Should the contract work not be progressed or completed in a timely manner,
Cunard shall have the right to withhold payment for all incomplete contract work
always provided that Cunard shall submit to SeaVision within five (5) days after
payment is otherwise due, a written notification specifying the cause for
withholding payment. Should the parties fail to reach agreement on the manner in
which the specified issues are to be resolved, then such dispute shall be
resolved in accordance with Section 15.
6. [Intentionally Omitted]
-4-
7. Insurance/Waiver of Subrogation.
-------------------------------
(a) Cunard hereby warrants, represents and covenants that it has, and
shall maintain for the term of this Agreement, at its sole expense, its normal
insurance coverages for the QE2 and the equipment thereon.

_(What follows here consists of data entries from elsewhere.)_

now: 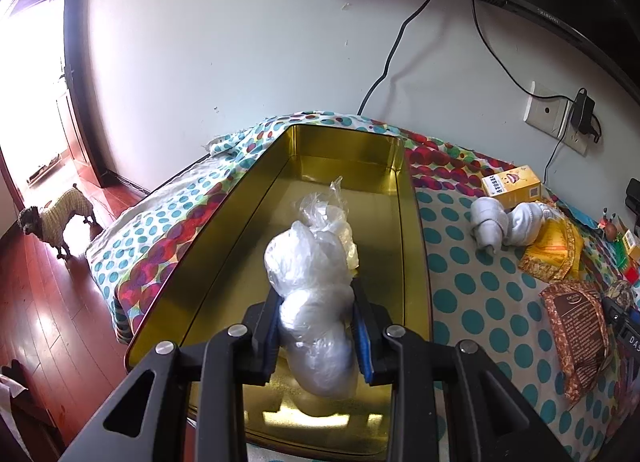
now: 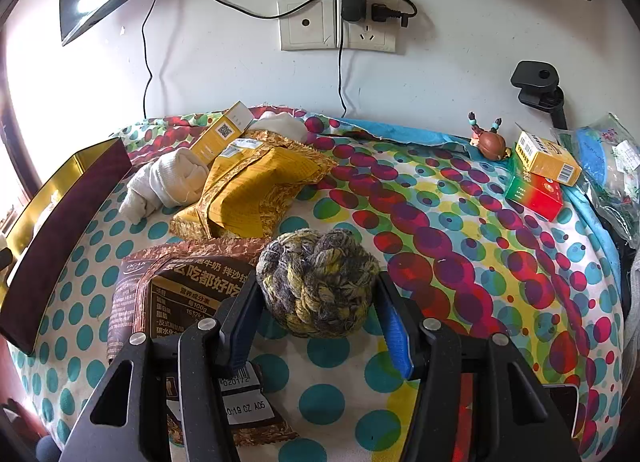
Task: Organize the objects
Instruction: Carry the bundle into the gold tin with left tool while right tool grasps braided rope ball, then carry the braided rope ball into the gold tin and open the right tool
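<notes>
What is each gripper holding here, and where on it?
Left gripper: shut on the clear plastic-wrapped white bundle, near its lower end. Right gripper: jaws flank the yellow-grey knotted rope ball; grip uncertain.

Left wrist view: sits just behind the left gripper, looks down and forward along the gold tin toward the wall; bed's left edge and floor at left, close range.

Right wrist view: sits behind the right gripper, low over the bedspread, facing the wall socket.

Shared: tin, socks, yellow pouch, brown packet, socket.
</notes>
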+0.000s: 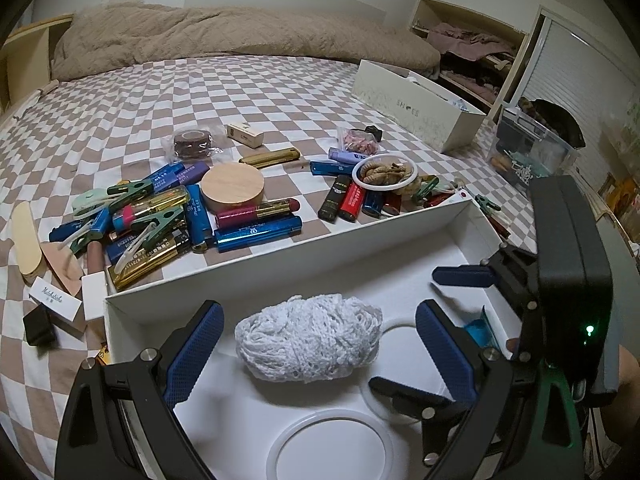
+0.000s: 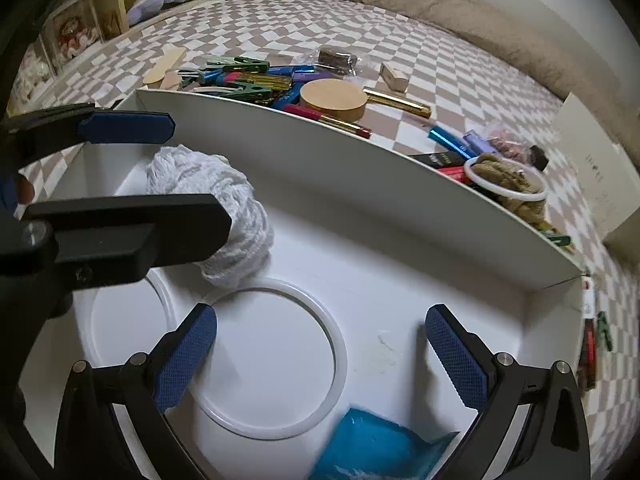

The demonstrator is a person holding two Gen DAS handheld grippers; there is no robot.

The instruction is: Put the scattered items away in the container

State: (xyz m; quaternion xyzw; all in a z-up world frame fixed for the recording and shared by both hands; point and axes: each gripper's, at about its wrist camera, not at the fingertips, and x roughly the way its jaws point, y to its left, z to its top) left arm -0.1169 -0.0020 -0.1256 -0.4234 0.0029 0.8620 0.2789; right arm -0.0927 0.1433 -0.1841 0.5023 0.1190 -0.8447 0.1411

(b) So long as their respective insurers so permit, neither party
hereto shall be liable to the other, or to the insurer of the other, claiming by
way of subrogation through or under such other party with respect to any loss or
damage, in whole or in part, to the extent that such other party shall be
reimbursed out of that party's insurance coverage carried for such other party's
protection with respect to such loss or damage. If so permitted, the parties
shall each obtain any special endorsements required by their respective
insurance carriers to evidence compliance with the waiver and release set forth
herein and shall provide a copy thereof to the other party.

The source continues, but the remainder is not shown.